Sir Alfred Milner (Governor of the Transvaal and Orange River Colonies after 1902), emphasised efficient administration and Anglicisation and thus turned his attention to education early.¹⁶ He appointed Edmund Sargant, a university-trained and well-travelled man who had organised education in the concentration camps during the war, to be Director of Education for the Transvaal and Orange River Colonies. In September 1901, an Assistant Director was appointed, a graduate of the University of Paris and experienced teacher named Fabian Ware (later Sir Fabian and, in 1917, founder of the Imperial War Graves Commission, as well as Director-General at the British War Office during World War II). Shortly after the war ended in 1902, Sargant appointed a Committee under Ware to investigate how best to promote technical education in the Transvaal. Ware’s report, issued in 1903, recommended the establishment of a technical institution that would later form part of a future teaching university in Johannesburg. As a result, the Transvaal Technical Institute (TTI) was founded in August 1903, with Ware himself as chairman of the Council. This was the initiative of Sir Arthur Lawley, Lt-Governor of the Transvaal, and not Sir Alfred Milner. A four-year course of study was proposed and premises were secured in Plein Square. The overall objective was to provide a practical education along the lines of the Birmingham ‘red brick’ model. ²² Ware and Sargant did not, however, get on well with each other. Sargant, an original thinker and imperial enthusiast, was apparently a ‘wretched administrator’ who was autocratic and erratic. Ware replaced him as Director of Education in the Transvaal in October 1903. Milner created a largely decorative post as ‘Educational Advisor’ for Sargant, while Ware courted the Transvaal Executive Council, thus creating divisions between Milner and the Transvaal government.¹⁶

Hele-Shaw arrived in the Transvaal as yet unaware of these developments and of the animosity and rivalry between Sargant and Ware. Also, Hele-Shaw did not then know that Fabian Ware, supported by TTI Council Member and eminent geologist George Corstophine, had tried to block his (Hele-Shaw’s ) appointment, on the rather surprising grounds that ‘his ideas and methods were outdated’.²² As Denoon summarised:

as in many pedagogic disputes, an innocent bystander was injured. Milner and Sargant proposed and appointed Professor Hele Shaw [sic] as head of the new Johannesburg Technical Institute (the lineal ancestor of Witwatersrand University). The unsuspecting Professor was startled to discover that Ware and the Transvaal Executive were consistently obstructive, and he could not understand why. Milner himself was appalled by the turn of events. He confided to Lionel Curtis (in itself an indiscretion) that he no longer took part in discussions involving the Institute because they were ‘so mixed up with odious personal differences and intrigues’.¹⁶

Hele-Shaw thus became enmeshed in this political and personal tussle for power.
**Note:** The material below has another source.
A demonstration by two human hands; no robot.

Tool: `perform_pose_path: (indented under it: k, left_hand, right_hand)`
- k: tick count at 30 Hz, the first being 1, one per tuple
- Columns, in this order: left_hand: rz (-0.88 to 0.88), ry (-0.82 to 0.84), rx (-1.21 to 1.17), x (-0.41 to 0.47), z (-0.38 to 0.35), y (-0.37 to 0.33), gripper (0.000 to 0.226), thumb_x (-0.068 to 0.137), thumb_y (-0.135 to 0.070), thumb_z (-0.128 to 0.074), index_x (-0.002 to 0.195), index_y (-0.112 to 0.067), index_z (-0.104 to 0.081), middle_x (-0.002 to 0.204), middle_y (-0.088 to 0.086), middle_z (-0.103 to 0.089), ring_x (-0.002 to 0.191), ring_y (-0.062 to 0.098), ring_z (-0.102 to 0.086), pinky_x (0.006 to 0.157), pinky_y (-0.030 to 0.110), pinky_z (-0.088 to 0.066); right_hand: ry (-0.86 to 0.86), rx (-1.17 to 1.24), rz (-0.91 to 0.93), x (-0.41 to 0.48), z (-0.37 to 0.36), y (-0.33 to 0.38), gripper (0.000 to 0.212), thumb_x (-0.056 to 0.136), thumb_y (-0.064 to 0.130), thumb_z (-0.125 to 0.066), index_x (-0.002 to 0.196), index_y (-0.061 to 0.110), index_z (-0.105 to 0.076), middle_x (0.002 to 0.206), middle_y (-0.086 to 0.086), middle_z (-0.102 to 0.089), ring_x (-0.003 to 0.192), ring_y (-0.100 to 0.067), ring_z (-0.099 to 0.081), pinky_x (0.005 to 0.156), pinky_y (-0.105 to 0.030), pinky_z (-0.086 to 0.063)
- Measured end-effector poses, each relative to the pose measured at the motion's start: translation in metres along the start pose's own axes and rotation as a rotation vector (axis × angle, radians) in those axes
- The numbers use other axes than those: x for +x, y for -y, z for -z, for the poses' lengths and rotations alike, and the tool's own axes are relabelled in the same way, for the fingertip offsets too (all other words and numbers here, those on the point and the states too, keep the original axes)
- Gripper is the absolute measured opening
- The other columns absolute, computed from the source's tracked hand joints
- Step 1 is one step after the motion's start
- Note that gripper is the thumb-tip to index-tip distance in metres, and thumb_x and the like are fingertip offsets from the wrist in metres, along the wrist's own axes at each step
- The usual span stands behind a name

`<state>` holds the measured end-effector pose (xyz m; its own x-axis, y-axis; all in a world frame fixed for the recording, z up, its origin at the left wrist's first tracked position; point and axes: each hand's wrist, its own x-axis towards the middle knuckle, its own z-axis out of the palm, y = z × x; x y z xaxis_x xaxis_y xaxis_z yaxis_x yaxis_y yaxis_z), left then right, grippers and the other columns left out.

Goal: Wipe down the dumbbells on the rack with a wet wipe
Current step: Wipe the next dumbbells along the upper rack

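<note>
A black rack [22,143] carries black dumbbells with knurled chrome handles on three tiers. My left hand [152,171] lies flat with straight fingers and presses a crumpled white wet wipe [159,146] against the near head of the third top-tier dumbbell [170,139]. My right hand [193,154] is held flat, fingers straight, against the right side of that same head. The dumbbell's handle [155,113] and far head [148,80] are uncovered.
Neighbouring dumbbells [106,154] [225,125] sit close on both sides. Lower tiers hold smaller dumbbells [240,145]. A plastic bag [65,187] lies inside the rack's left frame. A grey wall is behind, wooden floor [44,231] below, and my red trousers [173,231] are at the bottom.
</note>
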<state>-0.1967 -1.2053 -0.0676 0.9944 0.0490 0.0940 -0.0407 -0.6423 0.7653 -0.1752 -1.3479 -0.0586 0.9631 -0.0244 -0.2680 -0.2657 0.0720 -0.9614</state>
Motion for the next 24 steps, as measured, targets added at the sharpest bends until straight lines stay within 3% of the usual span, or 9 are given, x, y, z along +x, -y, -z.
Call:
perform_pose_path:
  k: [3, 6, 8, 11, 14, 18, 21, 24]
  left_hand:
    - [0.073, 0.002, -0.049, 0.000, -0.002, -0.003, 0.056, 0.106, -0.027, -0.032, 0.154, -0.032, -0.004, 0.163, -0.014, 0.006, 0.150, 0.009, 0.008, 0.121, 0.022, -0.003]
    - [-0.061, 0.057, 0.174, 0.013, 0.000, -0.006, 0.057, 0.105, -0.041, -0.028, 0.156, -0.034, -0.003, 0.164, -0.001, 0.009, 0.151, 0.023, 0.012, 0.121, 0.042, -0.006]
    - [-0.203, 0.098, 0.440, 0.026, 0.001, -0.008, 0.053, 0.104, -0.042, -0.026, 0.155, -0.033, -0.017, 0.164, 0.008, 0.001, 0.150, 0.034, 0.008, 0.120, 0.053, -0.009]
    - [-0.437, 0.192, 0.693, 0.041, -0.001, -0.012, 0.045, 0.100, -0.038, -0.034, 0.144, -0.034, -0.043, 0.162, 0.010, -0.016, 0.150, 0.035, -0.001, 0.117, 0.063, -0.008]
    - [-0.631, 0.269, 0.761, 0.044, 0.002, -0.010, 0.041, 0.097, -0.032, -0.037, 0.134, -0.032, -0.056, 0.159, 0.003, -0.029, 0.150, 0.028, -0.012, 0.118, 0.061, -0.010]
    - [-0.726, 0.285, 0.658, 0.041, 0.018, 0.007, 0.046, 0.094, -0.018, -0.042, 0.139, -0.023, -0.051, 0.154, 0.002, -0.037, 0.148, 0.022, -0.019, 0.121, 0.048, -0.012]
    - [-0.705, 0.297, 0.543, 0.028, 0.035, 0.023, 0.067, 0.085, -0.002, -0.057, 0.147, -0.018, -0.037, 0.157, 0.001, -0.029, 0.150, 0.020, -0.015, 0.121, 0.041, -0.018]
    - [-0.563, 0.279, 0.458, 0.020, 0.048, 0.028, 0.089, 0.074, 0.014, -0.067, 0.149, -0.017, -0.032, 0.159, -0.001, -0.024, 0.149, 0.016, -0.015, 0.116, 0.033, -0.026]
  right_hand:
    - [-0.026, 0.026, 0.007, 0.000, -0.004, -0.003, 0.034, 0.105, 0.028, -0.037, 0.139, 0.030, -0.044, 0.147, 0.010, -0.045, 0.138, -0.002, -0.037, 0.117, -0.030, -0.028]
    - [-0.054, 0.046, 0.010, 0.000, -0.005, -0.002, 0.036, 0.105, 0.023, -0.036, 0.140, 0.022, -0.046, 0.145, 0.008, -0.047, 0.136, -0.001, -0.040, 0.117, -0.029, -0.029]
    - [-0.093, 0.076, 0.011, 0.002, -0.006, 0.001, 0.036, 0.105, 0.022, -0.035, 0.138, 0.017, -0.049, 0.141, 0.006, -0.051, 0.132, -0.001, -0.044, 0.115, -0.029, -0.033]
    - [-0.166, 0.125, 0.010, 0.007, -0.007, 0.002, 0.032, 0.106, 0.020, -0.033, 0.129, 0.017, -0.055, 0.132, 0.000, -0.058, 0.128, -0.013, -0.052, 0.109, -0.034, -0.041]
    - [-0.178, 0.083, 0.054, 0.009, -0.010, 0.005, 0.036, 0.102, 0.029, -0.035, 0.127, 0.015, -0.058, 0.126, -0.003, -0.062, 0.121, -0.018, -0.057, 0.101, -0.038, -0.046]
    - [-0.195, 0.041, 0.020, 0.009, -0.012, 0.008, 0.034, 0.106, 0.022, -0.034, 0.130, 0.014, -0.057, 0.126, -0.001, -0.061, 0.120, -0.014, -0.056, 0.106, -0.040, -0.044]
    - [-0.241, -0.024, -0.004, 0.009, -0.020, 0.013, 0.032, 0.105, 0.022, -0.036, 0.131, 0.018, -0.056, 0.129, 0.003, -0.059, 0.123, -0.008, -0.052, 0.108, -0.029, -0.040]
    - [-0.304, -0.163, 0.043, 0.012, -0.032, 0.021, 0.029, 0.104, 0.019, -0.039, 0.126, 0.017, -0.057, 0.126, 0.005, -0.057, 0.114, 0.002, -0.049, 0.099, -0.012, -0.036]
It seems that prior to the establishment of the TTI, Milner, with support from others, believed that education should be conceptualised on the basis that a new country, comprising all four colonies, would be established in due course. Thus he had envisaged Hele-Shaw’s role as one that would create a sound technical education for the whole of the Transvaal, which might later, possibly, have been applied to the rest of the country. However, because the TTI had been established between the time of Sargant’s approach to Hele-Shaw and his acceptance of the post, Hele-Shaw found that he was unexpectedly attached to the TTI and did not have a free hand, being subject to the decisions of the already existing Council. It had already been decided that, due to the unsatisfactory post-war conditions in the mining industry,²³ technical education should be confined to the third and fourth years of the mining course at the University of the Cape of Good Hope. Sargant had been annoyed by this and had wanted it to be made clear to Hele-Shaw that he (Sargant) had not known about the situation in which the newcomer would find himself. In addition, Sargant had thought that what Hele-Shaw was being offered was probably not ‘sufficiently important to satisfy a man of the Professor’s standing’.²⁴ By the time Hele-Shaw was brought fully into the picture at the end of November 1903, he had already resigned from his position in Liverpool and so could not refuse this post. He arrived in South Africa as Senior Professor of the TTI²⁴ and in January 1904 the TTI opened its doors to students.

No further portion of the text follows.